_Exercise details_
An exact restatement of the data is required, with the images omitted.

_Raw data_
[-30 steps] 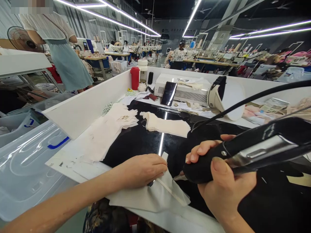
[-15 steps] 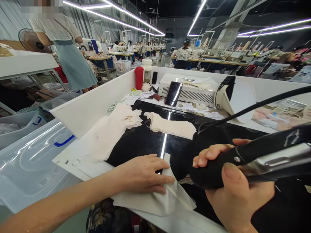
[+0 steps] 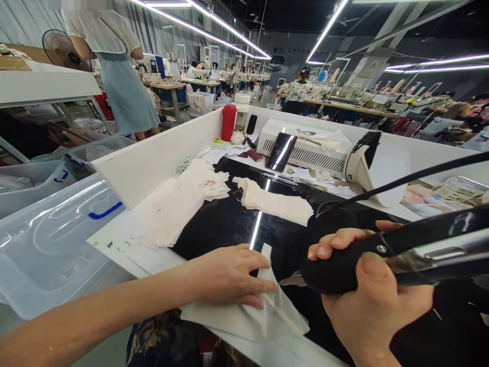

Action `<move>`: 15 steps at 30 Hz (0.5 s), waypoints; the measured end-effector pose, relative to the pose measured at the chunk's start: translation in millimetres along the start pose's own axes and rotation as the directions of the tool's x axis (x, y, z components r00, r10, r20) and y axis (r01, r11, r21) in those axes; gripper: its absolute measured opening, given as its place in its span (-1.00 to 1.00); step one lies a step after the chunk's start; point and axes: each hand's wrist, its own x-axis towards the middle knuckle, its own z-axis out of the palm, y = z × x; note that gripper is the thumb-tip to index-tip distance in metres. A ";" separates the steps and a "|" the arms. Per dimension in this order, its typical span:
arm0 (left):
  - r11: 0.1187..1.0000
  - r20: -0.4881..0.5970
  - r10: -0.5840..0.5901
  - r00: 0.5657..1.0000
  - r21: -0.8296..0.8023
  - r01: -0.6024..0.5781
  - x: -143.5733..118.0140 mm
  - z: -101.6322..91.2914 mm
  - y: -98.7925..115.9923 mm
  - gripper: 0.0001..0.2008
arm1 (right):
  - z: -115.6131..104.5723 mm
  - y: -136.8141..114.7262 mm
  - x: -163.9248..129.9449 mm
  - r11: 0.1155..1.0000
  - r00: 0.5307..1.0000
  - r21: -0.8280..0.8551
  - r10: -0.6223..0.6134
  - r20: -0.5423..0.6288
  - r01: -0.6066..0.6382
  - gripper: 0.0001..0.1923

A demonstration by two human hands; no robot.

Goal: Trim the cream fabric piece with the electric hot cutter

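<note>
Stretched out and lying flat, my left hand (image 3: 233,278) rests on a pale cream fabric piece (image 3: 284,306) at the table's near edge. A narrow folded strip of that fabric shows just past the fingertips. My right hand (image 3: 378,300) is wrapped round a black hand tool (image 3: 344,267) with a rounded end and a silver metal strip along its side. Its far end runs out of view, so I cannot tell its exact kind. The tool is held above the glossy black board (image 3: 214,224), apart from the fabric.
Stacked cream fabric pieces (image 3: 277,200) and a larger pile (image 3: 179,204) lie beyond. At the back are a red bottle (image 3: 228,122), a phone (image 3: 281,151), a white vented box (image 3: 317,150) and a lamp (image 3: 384,168). A black cable (image 3: 401,176) crosses the right side.
The view has shifted slightly, so the surroundings sit a little farther right. Both hands keep nearly the same pose on the fabric and the tool.
</note>
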 end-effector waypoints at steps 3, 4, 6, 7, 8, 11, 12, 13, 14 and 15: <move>1.000 -0.009 -0.004 1.000 -0.007 0.004 0.0 2.3 0.3 -0.66 | -0.2 3.5 -1.2 1.000 1.000 -0.009 0.004 0.024 -0.004 -0.56; 1.000 -0.012 -0.003 1.000 -0.008 0.003 0.1 2.8 0.5 -0.66 | -0.4 4.2 -1.5 1.000 1.000 -0.015 0.006 0.027 -0.005 -0.56; 1.000 -0.016 -0.005 1.000 -0.014 0.004 0.1 3.4 0.8 -0.66 | -0.3 4.7 -1.2 1.000 1.000 -0.030 0.011 0.028 -0.010 -0.57; 1.000 -0.022 -0.005 1.000 -0.017 0.005 0.1 3.6 0.9 -0.67 | 0.2 4.9 -0.7 0.999 1.000 -0.034 0.014 0.025 -0.014 -0.56; 1.000 -0.029 -0.005 1.000 -0.020 0.005 0.2 3.8 0.9 -0.67 | 0.9 5.0 0.2 0.999 1.000 -0.033 0.016 0.019 -0.015 -0.56; 1.000 -0.042 -0.003 0.999 -0.024 0.002 0.3 4.9 0.3 -0.67 | 3.6 6.8 3.1 1.000 1.000 -0.007 0.010 0.001 -0.010 -0.58; 1.000 -0.043 -0.002 0.999 -0.026 0.001 0.4 5.5 -0.1 -0.67 | 4.3 7.9 3.7 1.000 1.000 0.000 0.010 0.001 -0.010 -0.57; 1.000 -0.043 -0.002 0.999 -0.029 0.000 0.4 6.2 -0.5 -0.66 | 4.9 9.1 4.1 1.000 1.000 0.002 0.010 0.005 -0.010 -0.57; 0.999 -0.044 -0.002 0.999 -0.032 0.001 0.5 7.0 -0.9 -0.66 | 5.3 10.3 4.3 1.000 1.000 0.001 0.012 0.012 -0.012 -0.56; 0.999 -0.049 -0.003 0.999 -0.035 0.001 0.4 7.6 -1.2 -0.66 | 5.6 11.5 4.2 1.000 1.000 -0.003 0.013 0.017 -0.013 -0.55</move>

_Exercise output_
[-30 steps] 
[-15 steps] 
[+0 steps] 

Action `<move>`: 15 steps at 30 Hz (0.5 s), waypoints; the measured end-effector pose, relative to the pose measured at the chunk's start: translation in millimetres along the start pose's own axes and rotation as the directions of the tool's x axis (x, y, z components r00, r10, r20) and y axis (r01, r11, r21) in those axes; gripper: its absolute measured opening, given as its place in its span (-1.00 to 1.00); step one lies a step after the chunk's start; point and axes: each hand's wrist, its own x-axis towards the middle knuckle, its own z-axis out of the palm, y = z × x; note that gripper is the thumb-tip to index-tip distance in metres. A ";" separates the steps and a "|" the arms. Per dimension in this order, its typical span:
arm0 (left):
  - r11: 0.1187..1.0000
  - r20: -0.4881..0.5970
  - r10: -0.5840..0.5901
  - r00: 0.5657..1.0000
  - r21: -0.8296..0.8023
  - r01: -0.6024..0.5781
  - x: -143.5733..118.0140 mm
  - z: -101.6322..91.2914 mm
  - y: -98.7925..115.9923 mm
  - gripper: 0.0001..0.2008
arm1 (right):
  - z: -115.6131..104.5723 mm
  - y: -136.8141..114.7262 mm
  - x: -163.9248..129.9449 mm
  - r11: 0.1155..1.0000
  - r00: 0.5307..1.0000
  - r21: -0.8280..0.8551
  - r10: -0.6223..0.6134
  - r20: -0.5423..0.6288
  - r01: -0.6066..0.6382
  - gripper: 0.0001..0.1923

A demonstration by two human hands; no robot.

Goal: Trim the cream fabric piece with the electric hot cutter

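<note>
Stretched out and lying flat, my left hand (image 3: 233,278) rests on a pale cream fabric piece (image 3: 284,306) at the table's near edge. A narrow folded strip of that fabric shows just past the fingertips. My right hand (image 3: 378,300) is wrapped round a black hand tool (image 3: 344,267) with a rounded end and a silver metal strip along its side. Its far end runs out of view, so I cannot tell its exact kind. The tool is held above the glossy black board (image 3: 214,224), apart from the fabric.
Stacked cream fabric pieces (image 3: 277,200) and a larger pile (image 3: 179,204) lie beyond. At the back are a red bottle (image 3: 228,122), a phone (image 3: 281,151), a white vented box (image 3: 317,150) and a lamp (image 3: 384,168). A black cable (image 3: 401,176) crosses the right side.
The view has shifted slightly, so the surroundings sit a little farther right. Both hands keep nearly the same pose on the fabric and the tool.
</note>
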 end-effector waypoints at steps 3, 4, 6, 7, 8, 11, 12, 13, 14 and 15: <move>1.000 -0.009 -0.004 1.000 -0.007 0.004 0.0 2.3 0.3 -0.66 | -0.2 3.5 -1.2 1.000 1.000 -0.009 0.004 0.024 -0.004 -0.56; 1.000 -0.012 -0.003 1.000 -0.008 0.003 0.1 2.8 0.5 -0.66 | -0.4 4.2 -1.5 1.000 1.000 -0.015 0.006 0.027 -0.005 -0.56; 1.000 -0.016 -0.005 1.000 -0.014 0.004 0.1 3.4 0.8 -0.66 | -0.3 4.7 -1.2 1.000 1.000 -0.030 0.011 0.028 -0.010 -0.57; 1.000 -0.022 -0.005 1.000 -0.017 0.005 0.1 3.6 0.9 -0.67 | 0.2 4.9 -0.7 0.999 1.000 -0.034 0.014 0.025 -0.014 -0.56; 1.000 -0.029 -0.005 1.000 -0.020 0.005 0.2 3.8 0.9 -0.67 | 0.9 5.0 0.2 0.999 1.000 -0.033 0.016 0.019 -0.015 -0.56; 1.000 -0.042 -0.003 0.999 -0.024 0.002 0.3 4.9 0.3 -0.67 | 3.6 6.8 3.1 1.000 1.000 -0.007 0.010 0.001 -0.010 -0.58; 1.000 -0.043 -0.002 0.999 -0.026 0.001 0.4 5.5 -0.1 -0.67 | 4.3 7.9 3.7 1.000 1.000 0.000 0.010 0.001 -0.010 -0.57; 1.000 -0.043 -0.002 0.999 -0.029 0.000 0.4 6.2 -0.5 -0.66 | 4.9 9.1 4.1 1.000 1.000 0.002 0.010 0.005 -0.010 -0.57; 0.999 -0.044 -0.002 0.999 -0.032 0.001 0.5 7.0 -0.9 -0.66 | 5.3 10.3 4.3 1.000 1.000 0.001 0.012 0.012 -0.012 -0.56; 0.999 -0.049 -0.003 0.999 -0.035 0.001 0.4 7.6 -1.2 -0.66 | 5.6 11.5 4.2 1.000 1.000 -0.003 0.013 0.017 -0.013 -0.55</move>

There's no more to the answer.